Joining the oleosum to the acidum without destruction of either one or the
other or both, is difficult and nearly impossible for the inexperienced.
Therefore the adepts have been forced to look for a certain mean to join
the extremes. Unless you know it, all your pain will be in vain. In this
present chapter I shall bring forth out of the adepts' writings many great
things concerning the necessity, the nature and the weight of this bond.
The ninth chapter will treat the multiple methods of preparation in
general.
For art has variously gained increase by various attempts. This artist
invented this abbreviation, another invented a different one. Thus, by
observation, art achieved the summit of its perfection. In this chapter I
shall treat about the rise and progress of the more secret chemistry
concerning the production of the spirit of philosophical wine, as well as
concerning the reasons why there is a diversity of preparations.

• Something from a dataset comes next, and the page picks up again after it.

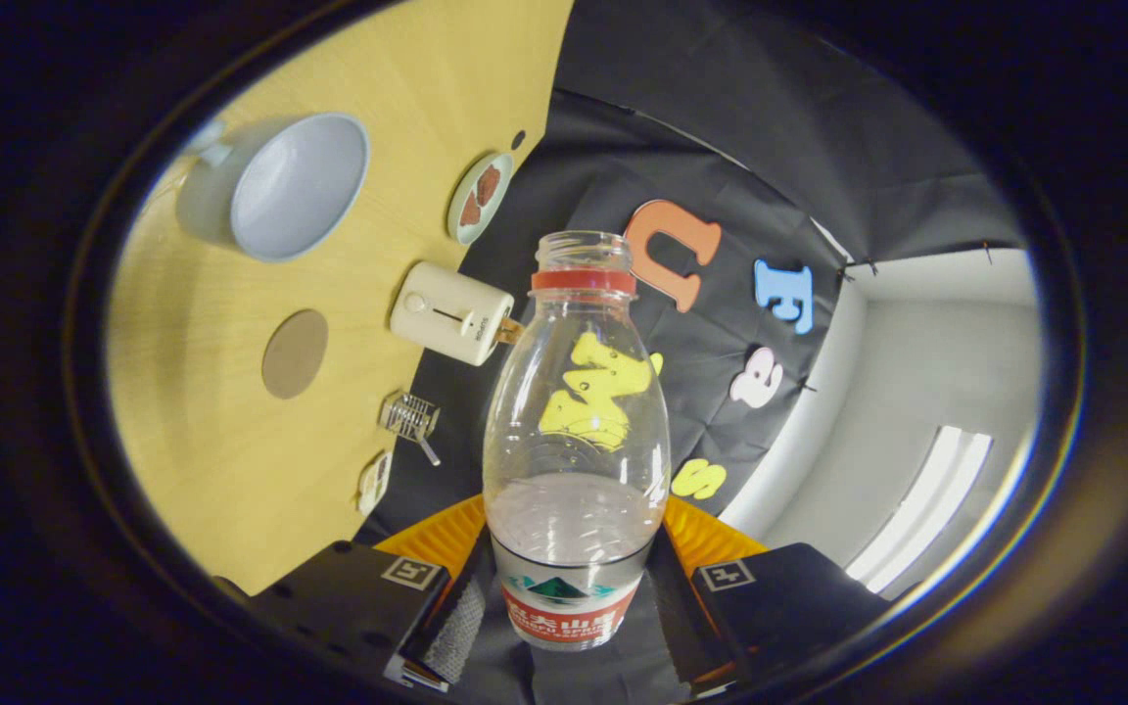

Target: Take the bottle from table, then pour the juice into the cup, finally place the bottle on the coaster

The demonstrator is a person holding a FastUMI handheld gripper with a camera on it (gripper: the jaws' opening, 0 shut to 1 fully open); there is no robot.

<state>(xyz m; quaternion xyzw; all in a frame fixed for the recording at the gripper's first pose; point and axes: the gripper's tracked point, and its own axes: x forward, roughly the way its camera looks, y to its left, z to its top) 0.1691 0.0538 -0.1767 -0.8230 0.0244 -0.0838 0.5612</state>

The tenth chapter will explain the first method, which I call the
method of Lully, using the analogy of common spirit of wine, by which
the spirit of philosophical wine appears to be produced, but indeed is
not.
The spirit of philosophical wine, however, is produced out of the digestion
of the stinking menstruum, and the stinking menstruum is produced only
out of the distillation of a certain artificial gum, which is called Atrop
[Porta] or Portal of the work, as has been shown satisfactorily in the book
about menstruums. In this chapter will be given a description of this gum
Atrop, confirmed and illustrated by the rules, sayings and words of the
relevant adepts, which have been compared with each other.